No person is more closely associated with streamer fly-fishing than Joseph D. Bates, Jr. Between 1950 and 1986, Bates established himself as one of the world’s leading authorities on tying streamers and using them to catch everything from Atlantic salmon to striped bass.

At a time when most American fly-fishing was devoted to understanding the life cycles of aquatic insects and employing flies that suggested them on the stream, Bates chose to specialize in flies that imitated forage fish. His insights offered practical information for catching fish, often very large ones. But Bates also introduced countless readers to the elegant artistry of salmon flies, and the thrilling pursuit of the “king of game fish.”

His friend H.G. Tapply, the long-time writer for Field & Stream, noted Bates fished “from the Canadian wilderness to the Florida Keys, from the coast of Maine to the steelhead rivers of the West,” and in Europe, Australia and elsewhere. His daughter and biographer, Pamela Bates Richards, said her father “wrote for anglers of every ilk, from neophyte to expert.”

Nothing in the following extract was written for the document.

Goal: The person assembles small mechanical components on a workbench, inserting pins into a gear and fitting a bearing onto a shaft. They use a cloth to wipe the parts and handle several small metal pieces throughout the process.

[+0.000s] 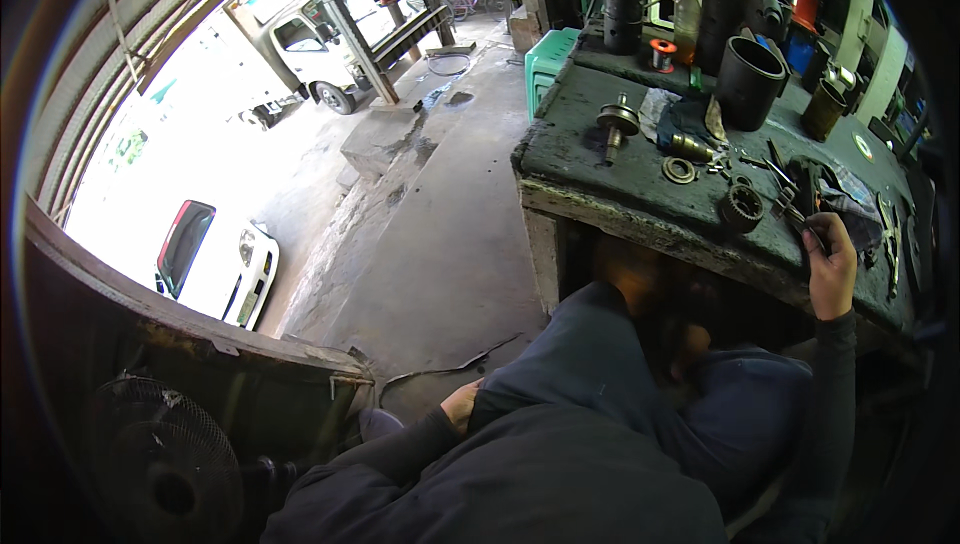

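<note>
My right hand (832,269) is raised at the front edge of the workbench (590,169), its fingers pinched on something small and dark that I cannot make out. Just left of it lie metal tool parts (787,206) and a toothed gear ring (742,208). Farther left on the bench are a flat ring (679,171), a cylindrical metal part (692,148) and a shaft with a round disc (617,124). My left hand (460,406) rests low beside my thigh, with its fingers mostly hidden by the dark trousers.
Along the bench's back stand a large dark cylinder (750,84), a tin can (823,109), a bottle (687,24) and a wire spool (662,55). Green stools (548,69) adjoin its left end. A fan (165,454) stands lower left; a press frame (372,44) and vehicles are beyond.
</note>
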Motion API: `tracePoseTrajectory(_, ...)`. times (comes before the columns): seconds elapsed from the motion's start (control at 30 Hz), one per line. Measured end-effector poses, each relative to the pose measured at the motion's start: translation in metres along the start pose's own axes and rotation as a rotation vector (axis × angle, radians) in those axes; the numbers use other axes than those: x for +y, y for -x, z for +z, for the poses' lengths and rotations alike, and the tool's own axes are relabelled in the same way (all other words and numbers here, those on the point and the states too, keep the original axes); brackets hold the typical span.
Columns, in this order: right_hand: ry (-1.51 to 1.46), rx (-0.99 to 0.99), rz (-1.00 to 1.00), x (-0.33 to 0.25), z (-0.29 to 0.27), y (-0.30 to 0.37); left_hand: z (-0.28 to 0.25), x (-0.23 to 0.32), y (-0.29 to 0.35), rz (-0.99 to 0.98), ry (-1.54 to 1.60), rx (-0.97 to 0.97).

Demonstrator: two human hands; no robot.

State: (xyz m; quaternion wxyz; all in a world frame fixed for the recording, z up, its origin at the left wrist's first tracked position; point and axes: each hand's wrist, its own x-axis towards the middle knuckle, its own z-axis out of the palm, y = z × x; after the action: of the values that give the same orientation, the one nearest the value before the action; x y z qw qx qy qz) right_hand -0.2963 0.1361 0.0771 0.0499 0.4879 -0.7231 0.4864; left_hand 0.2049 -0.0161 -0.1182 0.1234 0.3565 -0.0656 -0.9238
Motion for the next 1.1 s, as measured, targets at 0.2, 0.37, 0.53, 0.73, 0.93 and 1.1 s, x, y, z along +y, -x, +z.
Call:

A native of West Springfield, Massachusetts, Bates graduated from Massachusetts Institute of Technology in 1926. During World War II, he served on the staff of Gen. Douglas MacArthur in Australia, New Guinea and the Philippines, and was awarded the Philippine Liberation Medal with three battle stars. After the war, he remained an officer in the Army Reserve, from which retired at the rank of Lieutenant Colonel in 1968. But when he was released from active duty, Bates went back to work in his father’s advertising firm, which had been contracted to publicize the spinning tackle recently introduced to the American market.

Bates was the first American to write extensively on the advent of spinning tackle; the first of his 16 books was Spinning for American Game Fish, and two more on the subject would follow over the next seven years. Even so, fly-fishing was Col. Bates’s “first and final love.” He had begun collecting flies before World War II, and associated with the leading lights of the feather-wing streamer scene in Maine, including Carrie Stevens (who devised a Capt. Bates fly in his honor, only to promote it to the Col. Bates as its namesake rose in rank.)

Joe Bates’s books, including Streamer Fly Tying and Fishing, Atlantic Salmon Flies and Fishing, The Art of the Atlantic Salmon Fly, and Streamers and Bucktails: The Big Fish Flies, constitute one of the beloved bodies of work in the literature of fly-fishing. They have informed, instructed and inspired generations of anglers.